Continue Training an Already Trained Model

tyler · January 12, 2019, 8:47pm

If I run a model through a few cycles of fit_one_learner and then run fit_one_learner again it appears to restart training every time rather than using the previous training as a warm start. My first questions is – is this actually what is happening? Secondly, if so, what is the right way to train a model and then continue training it later based on the previous training?

sgugger · January 12, 2019, 10:11pm

If you do a second fit/fit_one_cycle you use the model and optimizer state that you had at the end of the first training.

shahensha · January 29, 2019, 11:49am

Hi @sgugger,

I ran fit_one_cycle back to back with the following outputs. Can you explain why the error rate must be going up during the second run? Has it got to do something with how one cycle learning works?

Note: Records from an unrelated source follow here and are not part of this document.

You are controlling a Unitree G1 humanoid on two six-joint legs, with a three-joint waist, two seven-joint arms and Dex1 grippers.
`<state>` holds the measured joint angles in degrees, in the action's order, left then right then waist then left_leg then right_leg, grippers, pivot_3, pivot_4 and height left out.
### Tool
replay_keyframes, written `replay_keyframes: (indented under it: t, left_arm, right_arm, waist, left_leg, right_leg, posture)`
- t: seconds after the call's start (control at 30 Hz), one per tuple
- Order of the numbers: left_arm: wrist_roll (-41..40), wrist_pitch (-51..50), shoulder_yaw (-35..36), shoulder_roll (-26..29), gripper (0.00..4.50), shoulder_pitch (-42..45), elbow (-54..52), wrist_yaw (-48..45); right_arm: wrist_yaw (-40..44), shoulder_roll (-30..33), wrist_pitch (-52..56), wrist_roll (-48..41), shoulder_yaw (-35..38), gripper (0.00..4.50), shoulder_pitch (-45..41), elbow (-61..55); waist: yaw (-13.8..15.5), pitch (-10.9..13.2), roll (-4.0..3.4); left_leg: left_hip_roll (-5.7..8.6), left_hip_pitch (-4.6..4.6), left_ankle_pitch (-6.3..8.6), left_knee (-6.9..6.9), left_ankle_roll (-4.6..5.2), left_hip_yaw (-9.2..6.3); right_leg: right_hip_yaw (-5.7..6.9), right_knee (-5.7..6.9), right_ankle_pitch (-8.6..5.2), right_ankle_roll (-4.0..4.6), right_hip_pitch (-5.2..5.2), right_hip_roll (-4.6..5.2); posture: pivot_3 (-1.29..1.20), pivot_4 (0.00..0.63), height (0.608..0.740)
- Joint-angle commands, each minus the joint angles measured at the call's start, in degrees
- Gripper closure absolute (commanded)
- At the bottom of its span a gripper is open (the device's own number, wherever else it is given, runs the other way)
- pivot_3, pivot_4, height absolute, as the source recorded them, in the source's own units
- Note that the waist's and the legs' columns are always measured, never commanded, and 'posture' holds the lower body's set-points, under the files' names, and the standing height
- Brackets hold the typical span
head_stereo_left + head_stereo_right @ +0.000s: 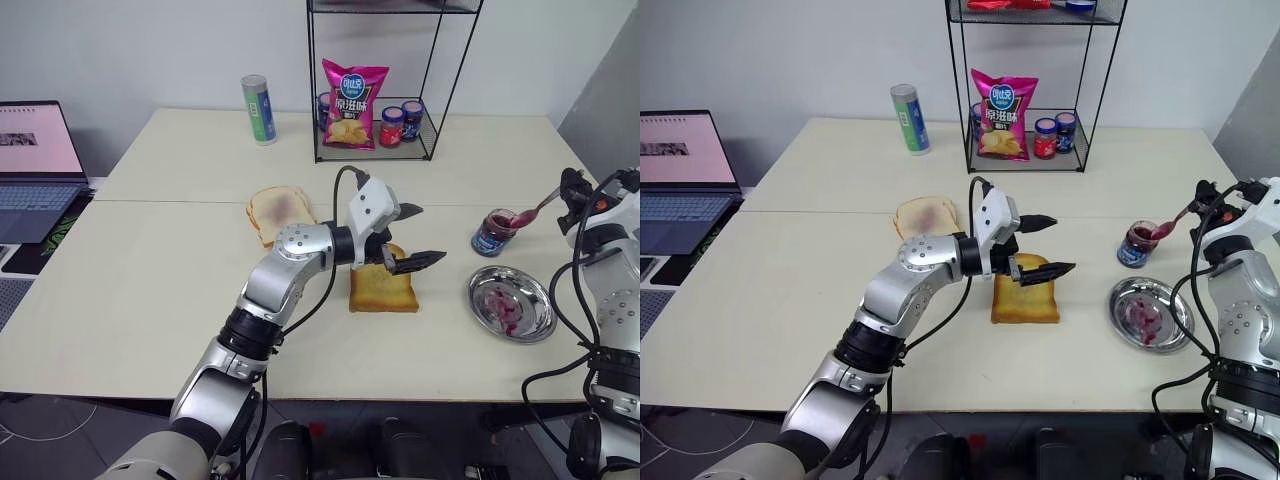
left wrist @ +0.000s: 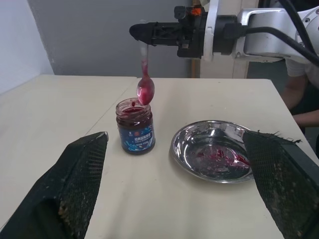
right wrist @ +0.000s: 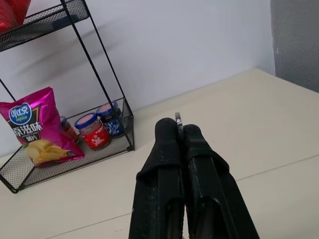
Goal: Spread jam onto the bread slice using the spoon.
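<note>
A pale rectangular table (image 1: 150, 300) holds a thick golden toasted bread slice (image 1: 383, 292) at its centre. The left gripper (image 1: 412, 238) hovers just over it, black fingers wide apart and empty, likely ready to steady it. The right gripper (image 2: 142, 32), clamped shut on a slim silver spoon (image 2: 145, 82), holds its jam (image 2: 145, 91)-coated bowl above the open glass jar (image 2: 135, 125).

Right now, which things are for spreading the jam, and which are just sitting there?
For the job: spoon, jam in its open jar, bread slice.
Just sitting: paler slice, metal dish, chip bag, laptop, green can.
</note>
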<state>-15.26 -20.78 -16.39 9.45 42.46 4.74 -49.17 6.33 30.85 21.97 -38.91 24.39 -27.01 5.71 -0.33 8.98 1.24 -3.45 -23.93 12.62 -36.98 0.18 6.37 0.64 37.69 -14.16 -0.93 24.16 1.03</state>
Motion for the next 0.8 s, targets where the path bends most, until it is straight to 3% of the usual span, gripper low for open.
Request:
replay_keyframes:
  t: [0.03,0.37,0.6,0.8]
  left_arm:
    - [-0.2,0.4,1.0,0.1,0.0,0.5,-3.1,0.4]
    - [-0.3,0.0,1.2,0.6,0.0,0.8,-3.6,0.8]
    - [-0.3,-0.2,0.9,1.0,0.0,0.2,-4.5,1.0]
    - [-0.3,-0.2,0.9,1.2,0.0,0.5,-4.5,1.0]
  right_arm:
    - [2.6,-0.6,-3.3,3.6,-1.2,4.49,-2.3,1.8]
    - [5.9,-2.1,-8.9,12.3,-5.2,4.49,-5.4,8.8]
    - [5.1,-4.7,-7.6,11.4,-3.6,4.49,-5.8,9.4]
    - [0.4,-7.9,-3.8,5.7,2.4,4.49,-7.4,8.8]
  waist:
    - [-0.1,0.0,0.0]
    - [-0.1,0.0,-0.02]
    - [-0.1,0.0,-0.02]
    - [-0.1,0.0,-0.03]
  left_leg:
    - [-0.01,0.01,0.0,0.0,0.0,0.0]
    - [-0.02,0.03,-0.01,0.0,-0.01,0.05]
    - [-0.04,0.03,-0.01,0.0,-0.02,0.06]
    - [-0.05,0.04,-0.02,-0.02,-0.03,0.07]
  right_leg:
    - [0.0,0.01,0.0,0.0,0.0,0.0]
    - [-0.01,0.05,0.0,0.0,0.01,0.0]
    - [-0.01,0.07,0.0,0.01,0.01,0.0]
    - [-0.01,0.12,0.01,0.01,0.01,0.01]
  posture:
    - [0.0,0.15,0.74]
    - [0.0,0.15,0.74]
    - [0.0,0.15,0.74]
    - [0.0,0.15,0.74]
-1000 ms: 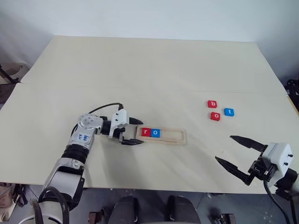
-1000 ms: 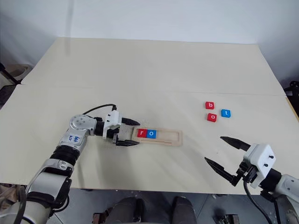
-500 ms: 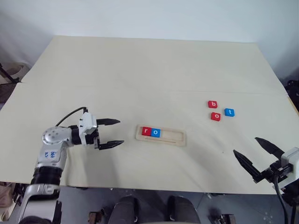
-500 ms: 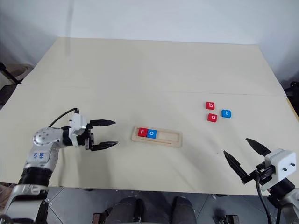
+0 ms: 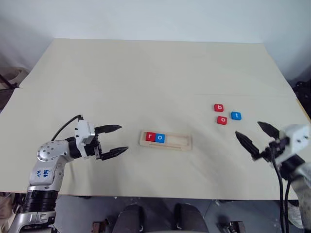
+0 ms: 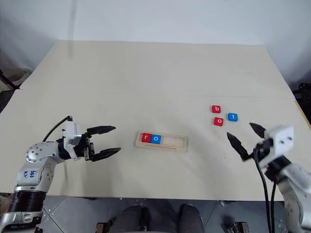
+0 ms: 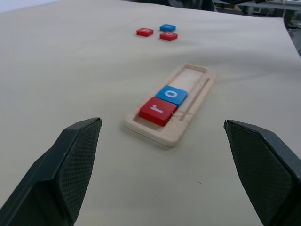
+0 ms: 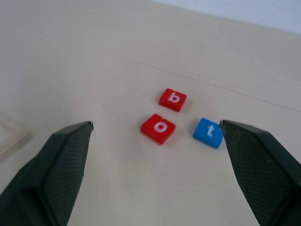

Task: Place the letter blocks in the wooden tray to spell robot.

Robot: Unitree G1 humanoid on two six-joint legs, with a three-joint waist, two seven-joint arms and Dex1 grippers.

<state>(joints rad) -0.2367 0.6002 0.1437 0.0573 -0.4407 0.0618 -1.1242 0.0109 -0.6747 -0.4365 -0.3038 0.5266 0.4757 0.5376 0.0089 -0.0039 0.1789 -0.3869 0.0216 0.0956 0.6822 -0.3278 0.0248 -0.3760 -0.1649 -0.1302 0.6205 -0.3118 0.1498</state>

learn.fit_one_cycle(10, max_lr=1e-2)

epoch	train_loss	valid_loss	error_rate
1	0.923413	0.966235	0.326389
2	1.148261	1.777409	0.515873
3	1.573888	2.564810	0.596230
4	1.480725	1.868240	0.497024
5	1.316883	1.399597	0.421627
6	1.095222	1.037655	0.326389
7	0.902378	0.846409	0.261905
8	0.701362	0.706226	0.236111
9	0.554521	0.612059	0.212302
10	0.504270	0.604804	0.195437

Now the second run:
learn.fit_one_cycle(10, max_lr=1e-2)

epoch	train_loss	valid_loss	error_rate
1	0.499214	0.655312	0.218254
2	0.660726	1.192701	0.361111
3	1.046210	1.538221	0.438492
4	1.069426	1.354031	0.383929
5	1.018210	1.183228	0.360119
6	0.857060	0.957268	0.319444

My second question is: What if I unfreeze the layers now and learn with differential learning rates the way Jeremy showed in Lesson 1 (v3). Will, it still start learning where it left off in the previous two steps?

P.S. My apologies if this is already covered in future lessons. I have only completed lesson 1 so far.

Thanks

tyler · February 3, 2019, 8:16pm

The training loss going down then coming back up makes me think that your max learning learning rate is too high for your later epochs.

shahensha · February 3, 2019, 8:39pm

Should I run lr.find once again? I will try that and post the output here.

tyler · February 3, 2019, 9:49pm

I’d definitely run lr_find after the first 10 epochs. Adding ShowGraph as a callback to your learner can also be really useful for diagnosing these types of problems. If you haven’t made it that far yet, Jeremy definitely discusses how to interpret loss vs. learning rate. If my notes are correct it was discussed in lesson 3.